It has the chops to go up against the likes of the Samsung Galaxy S23 Ultra, packing in superb hardware and blazing-fast charging. It’s running the Chinese version of Oppo’s ColorOS, which means it doesn’t ship with Google apps, though they can be side-loaded. Regardless, the phone’s software is geared toward the Chinese market, which seems to be the only thing holding it back.
The Oppo Find X6 is the best flagship phone we have seen from Oppo yet, and a significant improvement over last year’s fantastic Oppo Find X5 Pro – it’s just a shame it’s not getting an international launch.
Design and Screen
- Curved LTPO3 AMOLED with 2,500 nits peak brightness
- Attractive design and colour options
- IP68 water and dust resistance
The Oppo Find series has always had great designs, and the Find X6 Pro is no different. Given that the focus this time is on the camera, you get a massive camera bump at the back of the Find X6 Pro. It’s centred, though, so there’s no wobble you get with asymmetric camera bumps.
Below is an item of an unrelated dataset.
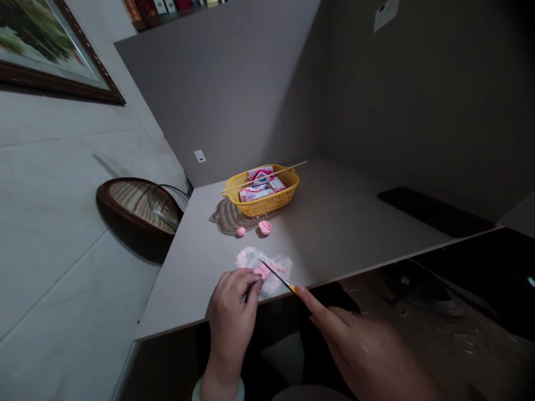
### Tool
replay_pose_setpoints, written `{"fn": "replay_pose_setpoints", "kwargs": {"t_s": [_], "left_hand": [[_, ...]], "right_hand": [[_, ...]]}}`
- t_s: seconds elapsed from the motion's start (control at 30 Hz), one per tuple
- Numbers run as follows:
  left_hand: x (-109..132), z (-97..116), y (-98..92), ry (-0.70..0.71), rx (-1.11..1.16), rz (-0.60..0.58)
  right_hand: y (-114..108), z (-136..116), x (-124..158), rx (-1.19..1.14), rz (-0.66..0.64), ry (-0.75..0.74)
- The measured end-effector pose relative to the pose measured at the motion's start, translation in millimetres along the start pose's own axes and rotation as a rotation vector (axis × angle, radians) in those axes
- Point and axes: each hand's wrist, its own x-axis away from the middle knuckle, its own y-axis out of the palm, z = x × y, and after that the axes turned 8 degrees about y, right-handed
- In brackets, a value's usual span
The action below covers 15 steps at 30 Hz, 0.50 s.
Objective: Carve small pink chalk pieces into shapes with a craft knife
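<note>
Gripping a lump of pink modelling clay, the left hand stood curled and narrow at the bench's near edge, a thin dark rod showing below its fingers; what the rod was could not be told. Item two: the right hand, closed narrow on a yellow-handled craft knife, index finger stretched along the handle, dark blade touching the lump. Beneath both lay a flattened pale-pink clay sheet on the grey bench. Just beyond it: two small pink clay balls, set slightly apart. Further on: a yellow plastic basket holding pink-and-white printed boxes, a wooden skewer lying across its rim. Left of the bench: a round wood-framed tray and a glass lid, both tilted against a pale marble wall. Above them: a framed painting. Right, along the far edge: a black strip. Top: a shelf of books and a pinned paper. Box print too small to read; no legible brand or writing.
</note>
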Motion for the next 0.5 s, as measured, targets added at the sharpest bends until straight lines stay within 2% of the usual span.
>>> {"fn": "replay_pose_setpoints", "kwargs": {"t_s": [0.3, 0.5], "left_hand": [[1, 0, -0.1, -0.025, 0.03, -0.005], [1, 1, -0.1, -0.029, 0.018, 0.001]], "right_hand": [[16, 1, 5, -0.02, -0.042, 0.008], [13, -2, 4, -0.062, -0.06, 0.035]]}}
The camera bump is a part of this phone’s personality, and it’s a personal favourite of mine.
The colour options are also some of the best we have seen from Oppo yet. You get the classic black with a shimmer reminiscent of the iconic sandstone colourway of the iconic OnePlus One. Then there’s the flagship brown colour, which comes with a vegan leather back as opposed to the standard Gorilla Glass 5 and is easily one of the best-looking colourways I have seen on an Android phone.
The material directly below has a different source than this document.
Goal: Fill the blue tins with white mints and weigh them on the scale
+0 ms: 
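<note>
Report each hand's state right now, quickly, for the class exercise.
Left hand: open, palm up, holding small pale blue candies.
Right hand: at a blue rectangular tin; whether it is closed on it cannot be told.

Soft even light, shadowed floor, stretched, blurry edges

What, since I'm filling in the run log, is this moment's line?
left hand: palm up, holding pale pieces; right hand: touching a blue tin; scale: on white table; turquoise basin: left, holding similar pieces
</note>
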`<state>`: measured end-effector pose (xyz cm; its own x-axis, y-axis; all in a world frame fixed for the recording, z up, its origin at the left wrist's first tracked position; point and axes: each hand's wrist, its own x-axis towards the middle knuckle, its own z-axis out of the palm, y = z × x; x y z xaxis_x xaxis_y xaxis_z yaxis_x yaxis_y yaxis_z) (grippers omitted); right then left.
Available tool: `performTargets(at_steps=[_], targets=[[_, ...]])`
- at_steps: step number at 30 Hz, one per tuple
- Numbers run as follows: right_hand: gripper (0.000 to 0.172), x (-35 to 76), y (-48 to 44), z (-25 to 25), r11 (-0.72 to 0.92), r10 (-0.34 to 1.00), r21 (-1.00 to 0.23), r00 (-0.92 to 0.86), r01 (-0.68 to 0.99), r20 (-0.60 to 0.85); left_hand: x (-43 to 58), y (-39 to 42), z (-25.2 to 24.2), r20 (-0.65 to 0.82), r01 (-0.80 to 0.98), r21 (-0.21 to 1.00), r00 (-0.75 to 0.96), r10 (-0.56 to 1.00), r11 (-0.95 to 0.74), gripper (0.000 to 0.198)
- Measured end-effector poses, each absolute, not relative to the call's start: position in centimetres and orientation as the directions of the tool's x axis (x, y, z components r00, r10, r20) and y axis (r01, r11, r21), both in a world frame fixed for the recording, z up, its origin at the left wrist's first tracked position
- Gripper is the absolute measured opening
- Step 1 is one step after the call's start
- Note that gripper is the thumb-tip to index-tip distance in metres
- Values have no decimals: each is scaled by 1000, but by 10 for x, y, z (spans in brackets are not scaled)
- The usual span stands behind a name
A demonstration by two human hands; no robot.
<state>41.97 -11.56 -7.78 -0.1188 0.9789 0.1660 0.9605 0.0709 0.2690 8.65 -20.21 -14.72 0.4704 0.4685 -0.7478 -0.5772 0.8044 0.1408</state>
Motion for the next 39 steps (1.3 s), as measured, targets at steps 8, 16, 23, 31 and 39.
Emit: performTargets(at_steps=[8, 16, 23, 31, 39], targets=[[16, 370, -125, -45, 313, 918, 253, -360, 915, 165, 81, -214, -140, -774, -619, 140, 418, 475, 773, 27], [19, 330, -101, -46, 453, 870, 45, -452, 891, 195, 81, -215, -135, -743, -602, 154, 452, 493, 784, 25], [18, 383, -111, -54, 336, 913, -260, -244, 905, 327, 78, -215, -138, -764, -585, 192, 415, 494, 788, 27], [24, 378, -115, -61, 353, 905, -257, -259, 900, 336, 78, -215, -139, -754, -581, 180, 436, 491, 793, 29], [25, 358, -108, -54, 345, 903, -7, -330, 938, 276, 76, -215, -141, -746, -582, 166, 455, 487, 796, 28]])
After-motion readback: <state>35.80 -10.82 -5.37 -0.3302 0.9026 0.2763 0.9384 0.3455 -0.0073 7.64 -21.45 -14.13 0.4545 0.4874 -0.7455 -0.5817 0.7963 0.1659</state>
My review unit was the green option, which is more of a rich teal colour, and looks sleek, especially with the glossy colour-matched frame and a curved display. Oppo also includes a colour-matched shell case in the box with a vegan leather back, so you can get that leather feel regardless of the colour you pick.
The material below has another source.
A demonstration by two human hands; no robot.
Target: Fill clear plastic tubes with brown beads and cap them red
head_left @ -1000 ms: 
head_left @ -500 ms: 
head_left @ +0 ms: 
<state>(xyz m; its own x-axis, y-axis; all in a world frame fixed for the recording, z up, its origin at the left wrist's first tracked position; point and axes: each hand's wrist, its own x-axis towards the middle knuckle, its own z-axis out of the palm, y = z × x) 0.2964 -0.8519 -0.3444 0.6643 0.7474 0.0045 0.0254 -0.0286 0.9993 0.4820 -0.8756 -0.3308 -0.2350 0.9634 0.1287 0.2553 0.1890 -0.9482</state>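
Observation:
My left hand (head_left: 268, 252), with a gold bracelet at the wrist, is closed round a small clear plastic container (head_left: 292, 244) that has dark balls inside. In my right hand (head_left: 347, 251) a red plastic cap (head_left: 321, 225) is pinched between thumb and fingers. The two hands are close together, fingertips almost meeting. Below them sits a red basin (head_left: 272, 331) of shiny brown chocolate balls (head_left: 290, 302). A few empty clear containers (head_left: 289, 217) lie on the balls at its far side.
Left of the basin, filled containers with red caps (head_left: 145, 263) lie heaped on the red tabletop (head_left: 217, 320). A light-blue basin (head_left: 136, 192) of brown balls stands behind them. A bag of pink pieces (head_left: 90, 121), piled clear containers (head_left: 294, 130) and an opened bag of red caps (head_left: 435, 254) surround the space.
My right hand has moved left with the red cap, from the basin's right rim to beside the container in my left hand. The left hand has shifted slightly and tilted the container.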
The screen on the Find X6 Pro is brilliant. It’s a 2K 6.82-inch display, and Oppo promises a peak brightness of 2,500 nits outdoors. The display is an LTPO3 AMOLED, with a maximum refresh rate of 120Hz. The screen can get really bright outdoors and has great visibility. I didn’t test the exact brightness figure, but it was consistently beating my Google Pixel 7 Pro by a considerable margin when outdoors.
The colours are great, and you can select your preferred colour style from the settings. Content consumption on this display was an absolute pleasure.
Not everybody will like the curved screen, but I didn’t find it to hinder my experience at any given point in my usage. I like curved screens, and Oppo’s palm rejection and gestures for navigation worked really smoothly for me. The design of the Oppo Find X6 Pro marries form and function, and the curved screen is a part of that.
The Gorilla Glass Victus 2 protection should relieve at least some of your drop anxiety. IP68 water and dust resistance is also thrown in for good measure.
Camera
- 1-inch type primary camera sensor
- Solid zoom performance
- Consistent performance across all modes
The cameras on the Oppo Find X6 Pro steal the show. It’s clear that Oppo intended this to be a camera-first phone, and the phone delivers on the promise. I’m not someone who takes a ton of photos usually, but in my three weeks of testing the Oppo Find X6 Pro, I ended up taking over 750 photos. The camera outputs some tantalisingly good images.
Part of the camera experience comes from the fact that Oppo has used a 1-inch sensor for the primary camera. It’s the largest sensor you can get on a phone, with 1.6µm pixel size. The main camera takes some fantastic shots in every mode and lighting condition. Photos taken in the daylight are crisp, with solid detail, punchy but not oversaturated colours, and solid HDR processing.
Main camera
Main camera (low light)
Main camera (low light)
Main camera (Portrait mode)
What the Oppo Find X6 Pro’s main camera does really well is portraits. I’m not referring specifically to the portrait mode, but photos where people (or animals) are the primary subjects. I got so many great portrait shots with the Find X6 Pro. It frames the subject perfectly, capturing a solid amount of detail, while the depth of focus brings in a healthy amount of background blur.
The dedicated portrait mode is among the best I’ve seen on an Android phone as well, with the edge detection coming in just right. Low light performance is impressive, too, and the phone often didn’t even need to kick in the night mode to be able to capture good photos in lower light conditions.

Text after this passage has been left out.